TASK REQUIREMENTS: Produce a word-for-word copy of the listing below without its pictures.
### DATA PROVIDED ###
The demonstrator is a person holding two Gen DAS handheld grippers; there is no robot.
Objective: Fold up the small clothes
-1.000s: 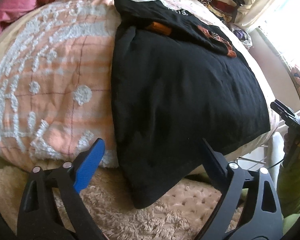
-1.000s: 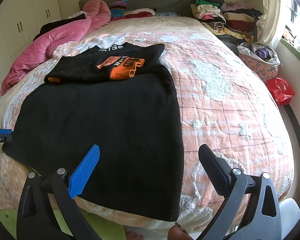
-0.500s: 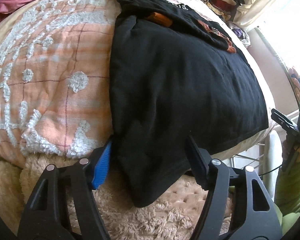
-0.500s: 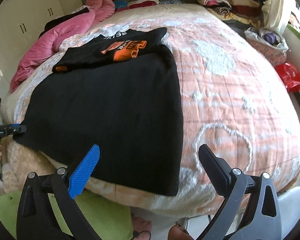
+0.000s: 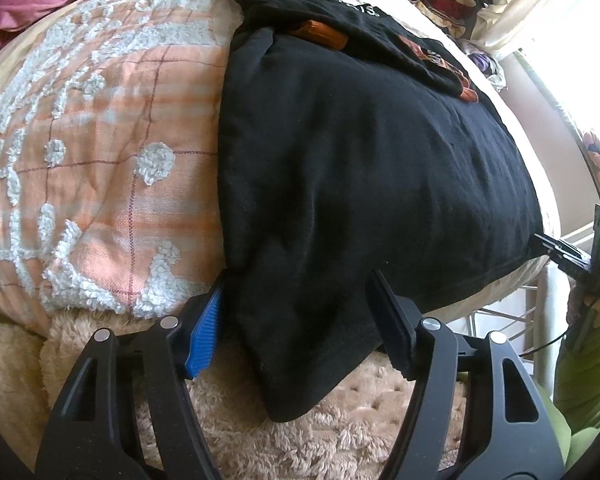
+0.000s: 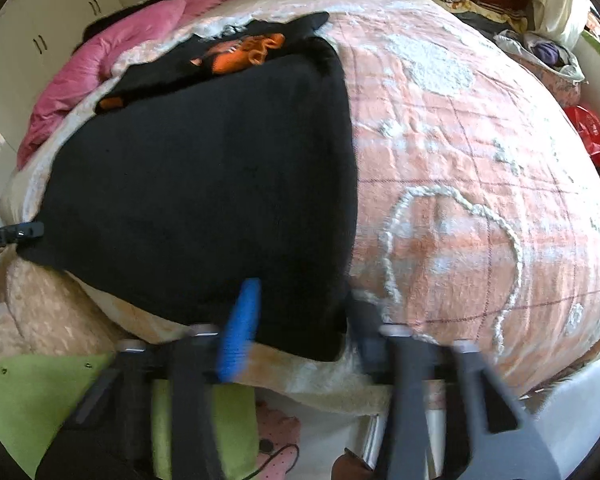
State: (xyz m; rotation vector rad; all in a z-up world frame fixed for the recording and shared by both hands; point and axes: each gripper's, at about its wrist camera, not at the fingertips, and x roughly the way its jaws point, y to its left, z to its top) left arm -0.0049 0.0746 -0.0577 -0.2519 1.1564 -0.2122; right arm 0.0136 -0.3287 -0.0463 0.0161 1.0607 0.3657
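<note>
My left claw (image 5: 296, 320) stands half apart astride the near left corner of the black shirt (image 5: 360, 168), which lies flat on the bed (image 5: 100, 140). My right claw (image 6: 300, 312) has just been closing around the shirt's near right corner; blur hides whether it pinches.

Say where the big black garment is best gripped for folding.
At the two near hem corners of the black garment, coming from the foot of the bed. That hem overhangs the edge, so a hand-held gripper can straddle each corner.
</note>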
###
FINISHED EXERCISE:
The demonstrator is a person holding two Gen DAS handheld grippers; there is no robot.
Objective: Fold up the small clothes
-1.000s: 
-1.000s: 
-0.500s: 
-0.500s: 
+0.000s: 
+0.000s: 
State: (xyz m; rotation vector rad; all in a z-up world frame fixed for the recording and shared by both hands; point and axes: each gripper's, at about its wrist camera, not at the fingertips, and x roughly the way its jaws point, y to its left, z to its top) left arm -0.0049 0.0746 -0.0577 -0.2519 1.1564 -0.2122; right arm 0.0136 -0.3287 -0.0463 0.0161 1.0607 0.3657
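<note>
My left claw (image 5: 296, 320) stands half apart astride the near left corner of the black shirt (image 5: 360, 168), which lies flat on the bed (image 5: 100, 140). My right claw (image 6: 300, 312) has just been closing around the shirt's near right corner; blur hides whether it pinches.

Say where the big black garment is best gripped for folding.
At the two near hem corners of the black garment, coming from the foot of the bed. That hem overhangs the edge, so a hand-held gripper can straddle each corner.
</note>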

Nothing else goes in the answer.